Тютекаш как раз облизывал жирные пальцы и тихо срыгивал, приканчивая трапезу. Ояндар, развалясь на подушках, грыз мозговую кость. Кожаные и серебряные блюда и тарели с мясом и пряностями громоздились перед ними на низеньком ордынском стольце, стояли узкогорлые кувшины с вином и медом. Закон Магомета, запрещающий вино, знатные ордынцы все еще не научились исполнять, особенно будучи на Руси.
Татарка затараторила по-своему, быстро, словно сыпала горохом. Проведший ее русский слуга только глазами хлопал, почти ничего не понимая. Третий татарин, Карачай, слушал, кивая головой и приговаривая по-татарски: «Так, так, так!»
— Ешь! — предложил он, когда татарка выговорилась. — На, бери! — Он протянул ей жирную кость, и пока та, присев на корточки, торопливо грызла мясо, озираясь на важных посланцев хана, послы молчали, переглядываясь и покачивая головами. Наконец татарка кончила есть, поклонилась, припав на колени и лбом коснувшись ковра, и вышла, пятясь задом.
— Дмитрий возьмет Тверь и станет сильнее хана. Тогда он опять потребует сбавить дань! Ежели мы не поможем теперь тверскому коназу, Мамай будет сердит! — сказал Тютекаш. — Дмитрий и так мало платит дани!
— Дмитрий забрал себе очень большую власть, — подтвердил, кивая головой, Ояндар.
— Надо пригрозить коназу Дмитрию! — сказал Карачай и потянулся за чашею и кувшином меда. — Мамай ведет переговоры с Ольгердом, это можно сказать! — докончил он и начал наливать мед.
— Да, это можно сказать! — согласился, снова покивав головою, Ояндар.
— Это надо сказать! — уточнил Тютекаш, — Коназ Дмитрий не захочет войны сразу с Литвой и с Мамаем!
Татары явились к великому князю назавтра, и растерянный Дмитрий тотчас бросился к Алексию. Началась мышиная возня боярской растревоженной господы. Дума разделилась на ся, и сперва Акинфичи, потом Редегины, Зерновы, князья Фоминские, а там и едва ли не вся дума высказались за то, чтобы Михаила отпустить, удовлетворясь тем, что отбирают у него Городок и часть княж-Семеновой волости.

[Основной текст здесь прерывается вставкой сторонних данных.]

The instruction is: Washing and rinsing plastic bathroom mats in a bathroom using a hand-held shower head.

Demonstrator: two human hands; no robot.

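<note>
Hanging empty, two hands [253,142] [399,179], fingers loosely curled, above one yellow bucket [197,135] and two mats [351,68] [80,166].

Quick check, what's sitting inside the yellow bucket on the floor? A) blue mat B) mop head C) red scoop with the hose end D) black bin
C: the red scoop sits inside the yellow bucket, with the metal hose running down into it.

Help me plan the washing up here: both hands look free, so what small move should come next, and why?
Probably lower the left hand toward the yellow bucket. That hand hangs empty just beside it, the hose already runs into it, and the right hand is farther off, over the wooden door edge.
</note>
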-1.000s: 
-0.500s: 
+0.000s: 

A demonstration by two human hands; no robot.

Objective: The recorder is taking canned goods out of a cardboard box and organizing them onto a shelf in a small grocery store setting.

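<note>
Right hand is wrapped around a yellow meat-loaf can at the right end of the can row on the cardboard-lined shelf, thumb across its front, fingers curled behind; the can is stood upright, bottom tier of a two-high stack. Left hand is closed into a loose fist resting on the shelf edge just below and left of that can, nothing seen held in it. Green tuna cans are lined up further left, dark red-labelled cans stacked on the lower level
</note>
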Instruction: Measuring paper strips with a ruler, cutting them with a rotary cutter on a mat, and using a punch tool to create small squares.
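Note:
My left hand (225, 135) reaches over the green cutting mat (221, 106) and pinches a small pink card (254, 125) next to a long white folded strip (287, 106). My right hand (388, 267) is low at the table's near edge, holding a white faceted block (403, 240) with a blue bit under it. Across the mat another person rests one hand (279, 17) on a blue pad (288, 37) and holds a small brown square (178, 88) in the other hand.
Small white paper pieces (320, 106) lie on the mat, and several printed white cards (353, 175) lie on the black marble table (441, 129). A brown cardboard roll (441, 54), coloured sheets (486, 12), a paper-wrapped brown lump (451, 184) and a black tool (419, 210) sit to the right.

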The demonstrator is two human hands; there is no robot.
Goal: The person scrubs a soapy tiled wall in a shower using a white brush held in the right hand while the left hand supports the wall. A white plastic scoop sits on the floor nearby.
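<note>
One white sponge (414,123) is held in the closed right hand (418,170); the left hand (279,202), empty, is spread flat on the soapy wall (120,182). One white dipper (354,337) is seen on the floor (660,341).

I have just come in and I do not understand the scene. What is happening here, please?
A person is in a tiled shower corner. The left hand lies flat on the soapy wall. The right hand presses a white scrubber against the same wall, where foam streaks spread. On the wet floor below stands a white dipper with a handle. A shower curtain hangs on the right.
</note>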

Ничего этого Михаил не знал, не ведал и был очень удивлен, когда, еще через день, за ним пришли и повезли его, причем не в возке, а подав верхового коня, прямо во дворец.
Снова заседала дума. Тверской князь знал, что надо соглашаться на все. Он уступал Еремею, уступил с болью и задавленным гневом Городок. Ему обещали, выпустить бояр из узилища и отослать их в Тверь. Он должен был, обещался, но не теперь, а позже, подписать клятую грамоту, отдающую великое княжение владимирское навечно московскому князю. Ему воротили холопов. Провели по Кремнику в виду у татарских гостей…
Он не стал заезжать к сестре, не стал останавливаться нигде по дороге и, только миновавши Дмитров, уверился, постиг, что его не схватят на пути и не воротят назад, в затвор. Он скакал, чуя сперва бешеную радость освобождения, и только когда загнал третьего по счету коня, на подъезде к Твери, в нем родилась злость. Холодная, твердая, как проглоченный острый камень.